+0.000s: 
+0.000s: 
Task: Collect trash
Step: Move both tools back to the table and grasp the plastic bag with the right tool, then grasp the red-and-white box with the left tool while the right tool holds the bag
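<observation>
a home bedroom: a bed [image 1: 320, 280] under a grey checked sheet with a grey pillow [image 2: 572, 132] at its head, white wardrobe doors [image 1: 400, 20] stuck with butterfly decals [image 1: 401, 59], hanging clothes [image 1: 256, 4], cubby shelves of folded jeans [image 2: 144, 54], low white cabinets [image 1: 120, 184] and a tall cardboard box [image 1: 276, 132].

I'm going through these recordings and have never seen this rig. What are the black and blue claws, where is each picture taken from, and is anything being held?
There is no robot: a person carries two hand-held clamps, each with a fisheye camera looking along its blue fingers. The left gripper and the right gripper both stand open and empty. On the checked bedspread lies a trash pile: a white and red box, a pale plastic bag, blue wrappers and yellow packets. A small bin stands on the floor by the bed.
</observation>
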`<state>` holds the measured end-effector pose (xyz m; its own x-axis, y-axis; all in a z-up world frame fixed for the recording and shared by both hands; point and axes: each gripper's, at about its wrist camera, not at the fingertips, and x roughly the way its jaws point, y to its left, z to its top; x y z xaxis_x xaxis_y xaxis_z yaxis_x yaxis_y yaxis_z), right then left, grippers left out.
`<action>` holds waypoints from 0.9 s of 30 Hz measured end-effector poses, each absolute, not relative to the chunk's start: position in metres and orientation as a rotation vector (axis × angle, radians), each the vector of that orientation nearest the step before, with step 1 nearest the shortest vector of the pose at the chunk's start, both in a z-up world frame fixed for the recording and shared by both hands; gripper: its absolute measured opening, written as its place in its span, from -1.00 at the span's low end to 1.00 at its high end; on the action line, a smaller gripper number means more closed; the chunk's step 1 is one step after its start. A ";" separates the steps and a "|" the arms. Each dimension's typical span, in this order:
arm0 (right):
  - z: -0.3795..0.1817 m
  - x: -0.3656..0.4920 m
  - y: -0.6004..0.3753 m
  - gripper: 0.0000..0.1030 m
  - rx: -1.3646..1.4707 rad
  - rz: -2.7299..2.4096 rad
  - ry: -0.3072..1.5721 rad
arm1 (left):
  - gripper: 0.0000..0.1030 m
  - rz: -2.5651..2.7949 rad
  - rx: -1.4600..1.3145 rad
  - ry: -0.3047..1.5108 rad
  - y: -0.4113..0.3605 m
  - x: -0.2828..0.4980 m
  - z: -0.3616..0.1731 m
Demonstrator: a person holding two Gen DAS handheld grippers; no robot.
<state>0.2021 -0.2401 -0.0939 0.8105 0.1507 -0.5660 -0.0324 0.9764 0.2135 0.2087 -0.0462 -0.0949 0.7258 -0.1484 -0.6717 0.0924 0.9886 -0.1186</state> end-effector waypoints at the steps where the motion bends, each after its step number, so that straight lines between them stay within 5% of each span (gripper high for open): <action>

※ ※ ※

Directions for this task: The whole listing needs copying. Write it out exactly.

Answer box:
+0.000s: 
+0.000s: 
Task: Collect trash
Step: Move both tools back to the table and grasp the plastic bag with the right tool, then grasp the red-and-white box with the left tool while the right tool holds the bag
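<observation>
a home bedroom: a bed [image 1: 320, 280] under a grey checked sheet with a grey pillow [image 2: 572, 132] at its head, white wardrobe doors [image 1: 400, 20] stuck with butterfly decals [image 1: 401, 59], hanging clothes [image 1: 256, 4], cubby shelves of folded jeans [image 2: 144, 54], low white cabinets [image 1: 120, 184] and a tall cardboard box [image 1: 276, 132].

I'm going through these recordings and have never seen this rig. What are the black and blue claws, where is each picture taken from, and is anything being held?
There is no robot: a person carries two hand-held clamps, each with a fisheye camera looking along its blue fingers. The left gripper and the right gripper both stand open and empty. On the checked bedspread lies a trash pile: a white and red box, a pale plastic bag, blue wrappers and yellow packets. A small bin stands on the floor by the bed.
</observation>
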`<state>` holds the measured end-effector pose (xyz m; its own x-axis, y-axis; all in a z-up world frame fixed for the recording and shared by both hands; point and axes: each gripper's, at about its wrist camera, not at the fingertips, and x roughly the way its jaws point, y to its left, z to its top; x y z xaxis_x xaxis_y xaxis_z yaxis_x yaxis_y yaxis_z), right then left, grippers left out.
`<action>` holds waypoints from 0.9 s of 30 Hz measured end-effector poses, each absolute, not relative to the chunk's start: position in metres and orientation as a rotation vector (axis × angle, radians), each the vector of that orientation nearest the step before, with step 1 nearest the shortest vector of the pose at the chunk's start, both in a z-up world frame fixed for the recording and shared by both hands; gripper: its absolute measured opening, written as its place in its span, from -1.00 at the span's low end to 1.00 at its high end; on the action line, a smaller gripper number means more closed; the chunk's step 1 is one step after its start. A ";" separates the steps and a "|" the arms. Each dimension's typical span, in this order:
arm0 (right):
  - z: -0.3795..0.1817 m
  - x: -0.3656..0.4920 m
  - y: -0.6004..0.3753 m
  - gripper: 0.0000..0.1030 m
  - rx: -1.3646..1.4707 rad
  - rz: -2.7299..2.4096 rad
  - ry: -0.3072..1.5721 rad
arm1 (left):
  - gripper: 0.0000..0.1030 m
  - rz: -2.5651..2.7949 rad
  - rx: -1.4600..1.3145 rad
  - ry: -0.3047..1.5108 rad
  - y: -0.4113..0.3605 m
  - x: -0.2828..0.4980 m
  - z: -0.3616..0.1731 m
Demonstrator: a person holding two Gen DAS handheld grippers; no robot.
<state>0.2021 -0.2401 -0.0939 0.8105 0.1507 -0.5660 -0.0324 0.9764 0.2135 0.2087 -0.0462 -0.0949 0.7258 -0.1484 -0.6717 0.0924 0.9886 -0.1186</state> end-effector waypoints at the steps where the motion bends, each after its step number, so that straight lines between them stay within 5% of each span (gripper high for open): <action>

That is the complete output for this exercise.